§ **EXERCISE**: All entries are to be quoted exactly; the images stay out of the copy.

- - - - - - -

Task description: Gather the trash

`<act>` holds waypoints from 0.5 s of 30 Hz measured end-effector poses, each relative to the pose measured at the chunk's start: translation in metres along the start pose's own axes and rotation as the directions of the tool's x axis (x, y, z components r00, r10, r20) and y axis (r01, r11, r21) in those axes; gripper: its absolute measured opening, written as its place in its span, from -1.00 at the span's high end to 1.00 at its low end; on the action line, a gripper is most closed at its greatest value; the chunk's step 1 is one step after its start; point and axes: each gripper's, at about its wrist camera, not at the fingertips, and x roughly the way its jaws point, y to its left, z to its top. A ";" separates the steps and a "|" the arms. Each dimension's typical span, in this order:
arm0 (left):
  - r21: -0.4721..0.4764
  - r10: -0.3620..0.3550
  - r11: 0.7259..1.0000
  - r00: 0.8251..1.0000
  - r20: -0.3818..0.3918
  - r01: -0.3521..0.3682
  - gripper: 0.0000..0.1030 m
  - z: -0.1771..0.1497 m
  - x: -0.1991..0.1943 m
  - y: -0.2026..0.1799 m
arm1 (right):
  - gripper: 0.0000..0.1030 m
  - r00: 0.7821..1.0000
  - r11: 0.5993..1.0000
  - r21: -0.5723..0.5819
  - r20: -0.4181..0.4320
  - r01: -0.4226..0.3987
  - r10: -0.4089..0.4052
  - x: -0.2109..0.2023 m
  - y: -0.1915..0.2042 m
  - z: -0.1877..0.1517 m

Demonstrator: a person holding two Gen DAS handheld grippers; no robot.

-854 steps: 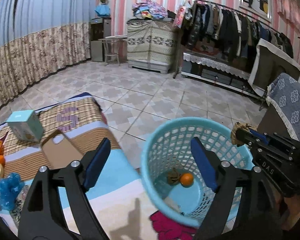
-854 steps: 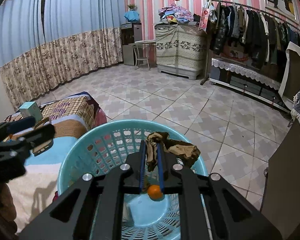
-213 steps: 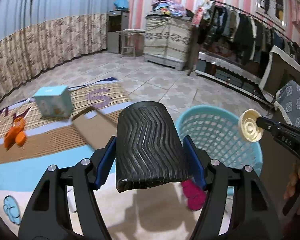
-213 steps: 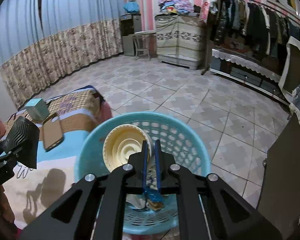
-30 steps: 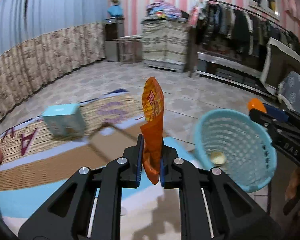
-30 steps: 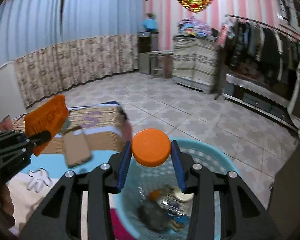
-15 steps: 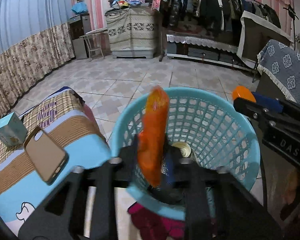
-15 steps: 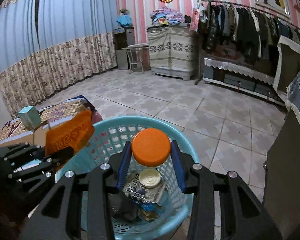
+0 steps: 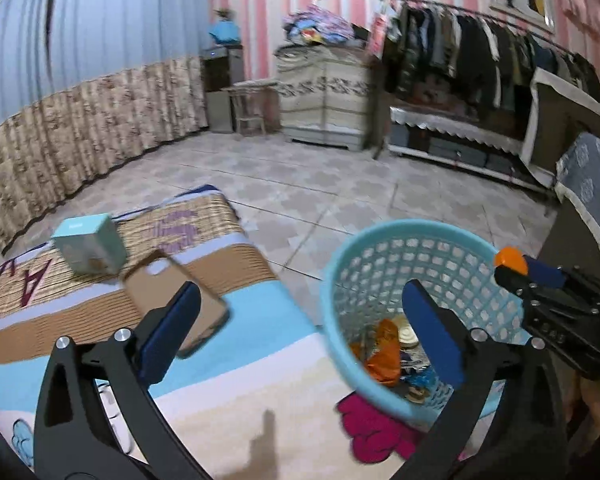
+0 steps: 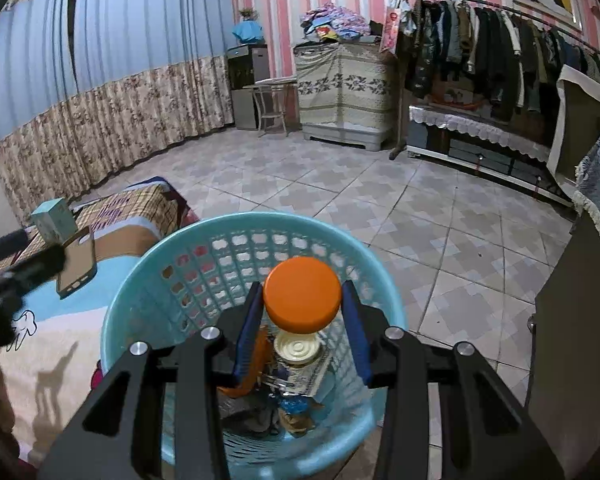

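Note:
A light blue plastic basket (image 9: 340,280) (image 10: 140,288) stands on the floor beside the bed and holds several pieces of trash. An orange snack wrapper (image 9: 384,354) lies inside it, next to a round tin lid (image 10: 298,347). My left gripper (image 9: 300,336) is open and empty, over the bed edge and the basket's left rim. My right gripper (image 10: 302,304) is shut on an orange round lid (image 10: 302,295) and holds it above the basket; the lid also shows at the right in the left wrist view (image 9: 510,261).
On the bed's striped blanket (image 9: 240,344) lie a brown phone case (image 9: 172,292) and a small teal box (image 9: 88,250). A magenta cloth (image 9: 376,428) lies under the basket's near side. A dark cabinet (image 10: 580,320) stands at the right. Tiled floor lies beyond.
My left gripper has opened and let go of the orange wrapper, which now lies in the basket. The left gripper has swung left toward the bed. The right gripper still holds the orange lid over the basket.

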 end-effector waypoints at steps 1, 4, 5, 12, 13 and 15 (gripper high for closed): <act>-0.002 0.013 1.000 1.000 0.005 -0.013 -0.89 -0.001 -0.004 0.004 | 0.22 1.000 1.000 -0.003 -0.003 -0.004 0.004 0.004 0.005 0.000; -0.005 0.068 0.998 0.997 0.029 -0.067 -0.89 -0.007 -0.020 0.019 | 0.07 1.000 1.000 0.001 -0.010 -0.011 0.011 0.008 0.010 0.002; -0.012 0.081 0.997 0.996 0.035 -0.081 -0.89 -0.008 -0.025 0.023 | -0.04 1.000 1.000 0.001 -0.007 -0.004 0.004 0.008 0.011 0.004; -0.026 0.157 0.988 0.985 0.069 -0.155 -0.89 -0.030 -0.070 0.057 | -0.76 0.999 0.999 0.006 0.028 0.033 -0.034 -0.013 0.011 0.018; -0.028 0.163 0.987 0.984 0.067 -0.161 -0.89 -0.034 -0.075 0.060 | -0.87 0.999 1.000 0.017 0.036 0.025 -0.026 -0.018 0.012 0.019; -0.039 0.178 0.984 0.982 0.064 -0.176 -0.89 -0.047 -0.090 0.067 | -0.90 0.997 0.999 0.031 0.069 0.016 -0.018 -0.035 0.017 0.015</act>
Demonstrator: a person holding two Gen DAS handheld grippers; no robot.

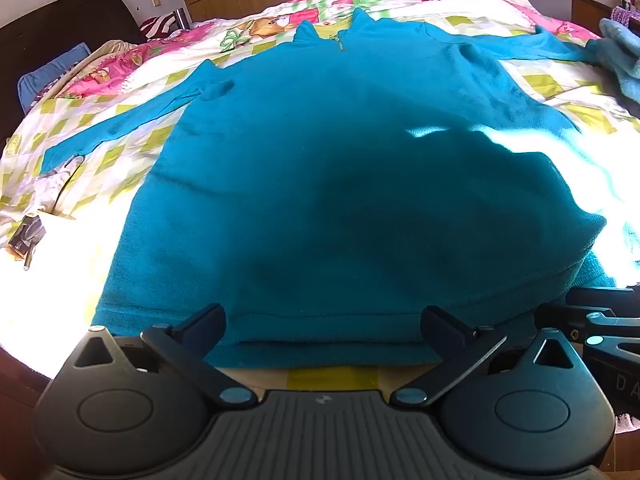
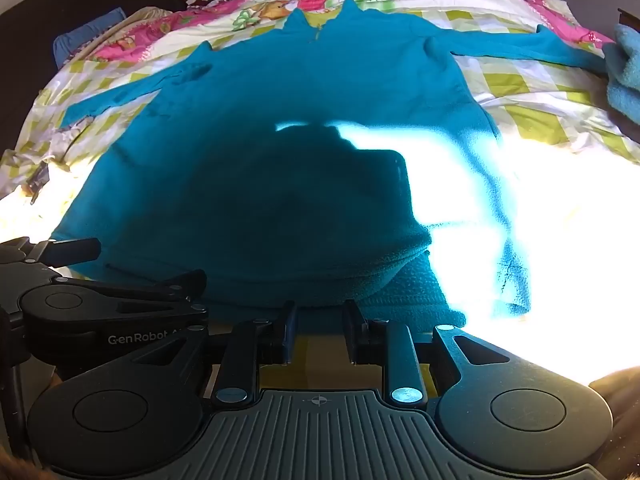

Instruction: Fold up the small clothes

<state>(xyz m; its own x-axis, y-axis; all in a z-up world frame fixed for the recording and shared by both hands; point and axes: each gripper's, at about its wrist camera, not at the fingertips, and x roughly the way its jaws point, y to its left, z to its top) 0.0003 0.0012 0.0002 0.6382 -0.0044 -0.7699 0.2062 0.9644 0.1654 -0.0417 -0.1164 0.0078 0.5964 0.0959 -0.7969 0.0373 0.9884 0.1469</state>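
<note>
A teal fleece top [image 1: 340,184] lies flat on the bed [image 1: 120,120], hem at six o'clock. The left gripper [image 1: 324,320] gapes wide over the hem; the right gripper [image 2: 320,312] stands narrowly parted, seemingly empty. Next, I judge: pinch the hem, fold toward twelve.

The left tongs [image 1: 323,326] point forward and low, their two fingers [image 1: 200,326] spread wide apart, nothing between them. The right tongs [image 2: 319,330] sit just beside them, level and pointing the same way, fingers [image 2: 289,330] drawn close with a narrow gap left between the pads; nothing is seen pinched there. From the left wrist view the right tongs show at the right edge; from the right wrist view the left tongs show at the left edge, fingers spread.
</note>
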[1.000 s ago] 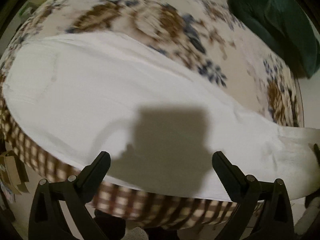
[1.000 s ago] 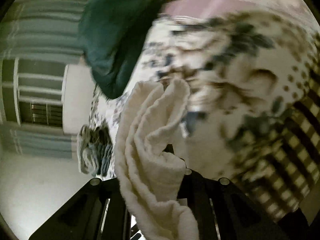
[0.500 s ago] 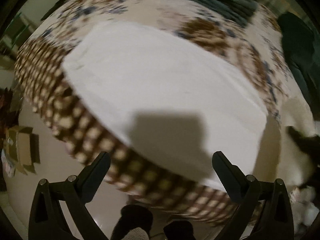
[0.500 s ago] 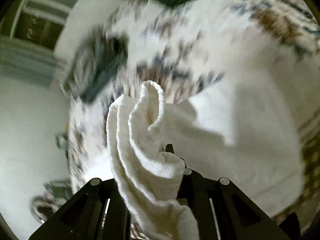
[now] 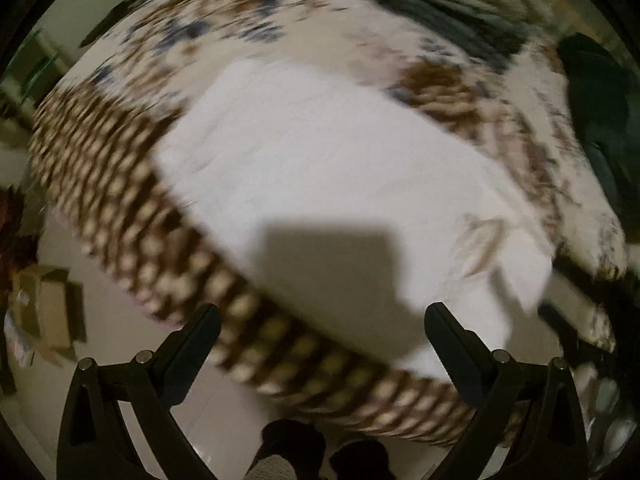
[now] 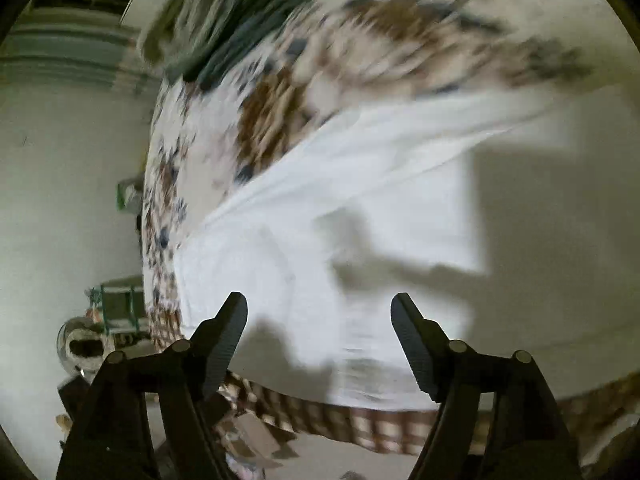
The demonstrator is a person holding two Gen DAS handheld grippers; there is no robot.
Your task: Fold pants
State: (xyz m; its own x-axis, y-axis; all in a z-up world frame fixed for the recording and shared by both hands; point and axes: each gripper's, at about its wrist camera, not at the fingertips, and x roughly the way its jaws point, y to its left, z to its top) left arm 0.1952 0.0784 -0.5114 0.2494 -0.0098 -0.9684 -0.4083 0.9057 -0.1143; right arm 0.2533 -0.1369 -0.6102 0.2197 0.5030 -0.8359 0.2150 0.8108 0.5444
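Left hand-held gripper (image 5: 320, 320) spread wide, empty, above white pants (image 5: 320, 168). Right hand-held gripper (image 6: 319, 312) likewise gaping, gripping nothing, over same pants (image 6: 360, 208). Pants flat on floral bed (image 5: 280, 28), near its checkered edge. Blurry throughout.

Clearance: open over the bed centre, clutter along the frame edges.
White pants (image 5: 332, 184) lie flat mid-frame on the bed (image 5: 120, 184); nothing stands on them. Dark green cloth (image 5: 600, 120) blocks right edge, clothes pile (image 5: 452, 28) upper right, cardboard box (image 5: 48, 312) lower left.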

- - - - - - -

§ **ANSWER FOR THIS EXERCISE**:
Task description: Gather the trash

`<act>` holds waypoints from 0.5 s of 30 Hz measured end-effector poses, each relative to the pose measured at the chunk's start: translation in metres along the start pose's own axes and rotation as the directions of the tool's x axis (x, y, z components r00, r10, r20) and y axis (r01, r11, r21) in those axes; gripper: its absolute measured opening, written as its place in its span, from -1.00 at the span's high end to 1.00 at its low end; on the action line, a gripper is most closed at its greatest value; the chunk's step 1 is one step after its start; point and axes: each gripper's, at about its wrist camera, not at the fingertips, and x roughly the way its jaws point, y to its left, z to its top. A ";" separates the steps and a "|" the arms. Each dimension's typical span, in this order:
arm0 (left):
  - r21: -0.4721..0.4764
  - r10: -0.3620..0.3550
  - r11: 0.7259..1.0000
  - r00: 0.8251..1.0000
  - r20: -0.3818..0.3918
  - r01: -0.3521..0.3682
  - gripper: 0.0000..0.1030 m
  - z: -0.1771..0.1497 m
  - x: -0.1991..0.1943 m
  - y: -0.2026..0.1799 m
arm1 (right):
  - gripper: 0.0000..0.1030 m
  - r00: 0.7821..1.0000
  - r11: 0.5993..1.0000
  - r21: -0.5723..0.5819
  - r20: -0.4181..0.4320
  - r01: -0.4226..0.3987
  - r10: -0.4089..0.4052
  - x: -0.2109..0.2023 m
  - y: -0.1915..0.2042 m
  - z: -0.1877..0.1517 m

Demonstrator: a person holding two Gen DAS handheld grippers; no robot.

-854 steps: 
-854 steps: 
-213 steps: 
-213 steps: 
-30 steps: 
-30 steps: 
-15 steps: 
-15 steps: 
+0 steps: 
+0 steps: 

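Note:
A light blue plastic basket (image 9: 340,280) (image 10: 140,288) stands on the floor beside the bed and holds several pieces of trash. An orange snack wrapper (image 9: 384,354) lies inside it, next to a round tin lid (image 10: 298,347). My left gripper (image 9: 300,336) is open and empty, over the bed edge and the basket's left rim. My right gripper (image 10: 302,304) is shut on an orange round lid (image 10: 302,295) and holds it above the basket; the lid also shows at the right in the left wrist view (image 9: 510,261).
On the bed's striped blanket (image 9: 240,344) lie a brown phone case (image 9: 172,292) and a small teal box (image 9: 88,250). A magenta cloth (image 9: 376,428) lies under the basket's near side. A dark cabinet (image 10: 580,320) stands at the right. Tiled floor lies beyond.
My left gripper has opened and let go of the orange wrapper, which now lies in the basket. The left gripper has swung left toward the bed. The right gripper still holds the orange lid over the basket.
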
 end-effector waypoints at steps 1, 4, 5, 12, 13 and 15 (gripper high for closed): <act>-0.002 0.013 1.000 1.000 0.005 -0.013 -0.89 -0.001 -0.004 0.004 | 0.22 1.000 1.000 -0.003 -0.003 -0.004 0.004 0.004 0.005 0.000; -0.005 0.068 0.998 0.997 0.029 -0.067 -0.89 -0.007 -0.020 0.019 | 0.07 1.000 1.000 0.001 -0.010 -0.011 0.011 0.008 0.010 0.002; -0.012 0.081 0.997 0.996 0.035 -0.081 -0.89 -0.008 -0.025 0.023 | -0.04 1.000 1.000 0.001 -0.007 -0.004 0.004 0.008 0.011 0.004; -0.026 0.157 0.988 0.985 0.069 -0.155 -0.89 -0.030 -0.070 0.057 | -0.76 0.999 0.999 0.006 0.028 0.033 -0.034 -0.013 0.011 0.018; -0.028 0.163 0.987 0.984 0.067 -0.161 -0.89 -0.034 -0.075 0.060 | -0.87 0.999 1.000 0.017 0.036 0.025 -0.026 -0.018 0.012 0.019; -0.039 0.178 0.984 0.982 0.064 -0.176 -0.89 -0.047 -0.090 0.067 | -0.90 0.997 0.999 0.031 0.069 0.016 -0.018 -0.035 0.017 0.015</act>
Demonstrator: a person holding two Gen DAS handheld grippers; no robot.


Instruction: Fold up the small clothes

<state>(xyz m; its own x-axis, y-axis; all in a z-up world frame fixed for the recording and shared by both hands; point and axes: each gripper's, at about its wrist camera, not at the fingertips, and x roughly the way its jaws point, y to its left, z to its top) 0.0003 0.0012 0.0002 0.6382 -0.0044 -0.7699 0.2062 0.9644 0.1654 -0.0417 -0.1164 0.0078 0.5964 0.0959 -0.7969 0.0373 0.9884 0.1469</state>
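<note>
A teal fleece top [image 1: 340,184] lies flat on the bed [image 1: 120,120], hem at six o'clock. The left gripper [image 1: 324,320] gapes wide over the hem; the right gripper [image 2: 320,312] stands narrowly parted, seemingly empty. Next, I judge: pinch the hem, fold toward twelve.

The left tongs [image 1: 323,326] point forward and low, their two fingers [image 1: 200,326] spread wide apart, nothing between them. The right tongs [image 2: 319,330] sit just beside them, level and pointing the same way, fingers [image 2: 289,330] drawn close with a narrow gap left between the pads; nothing is seen pinched there. From the left wrist view the right tongs show at the right edge; from the right wrist view the left tongs show at the left edge, fingers spread.
</note>
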[1.000 s ago] 
[1.000 s ago] 
[0.500 s ago] 
[0.500 s ago] 
[now] 
[now] 
The demonstrator is a person holding two Gen DAS handheld grippers; there is no robot.
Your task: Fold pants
State: (xyz m; its own x-axis, y-axis; all in a z-up world frame fixed for the recording and shared by both hands; point and axes: each gripper's, at about its wrist camera, not at the fingertips, and x roughly the way its jaws point, y to its left, z to its top) left arm 0.1952 0.0784 -0.5114 0.2494 -0.0098 -0.9684 -0.4083 0.9057 -0.1143; right arm 0.2533 -0.1369 -0.6102 0.2197 0.5030 -0.8359 0.2150 0.8108 0.5444
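Left hand-held gripper (image 5: 320, 320) spread wide, empty, above white pants (image 5: 320, 168). Right hand-held gripper (image 6: 319, 312) likewise gaping, gripping nothing, over same pants (image 6: 360, 208). Pants flat on floral bed (image 5: 280, 28), near its checkered edge. Blurry throughout.

Clearance: open over the bed centre, clutter along the frame edges.
White pants (image 5: 332, 184) lie flat mid-frame on the bed (image 5: 120, 184); nothing stands on them. Dark green cloth (image 5: 600, 120) blocks right edge, clothes pile (image 5: 452, 28) upper right, cardboard box (image 5: 48, 312) lower left.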

The exercise has been completed in full.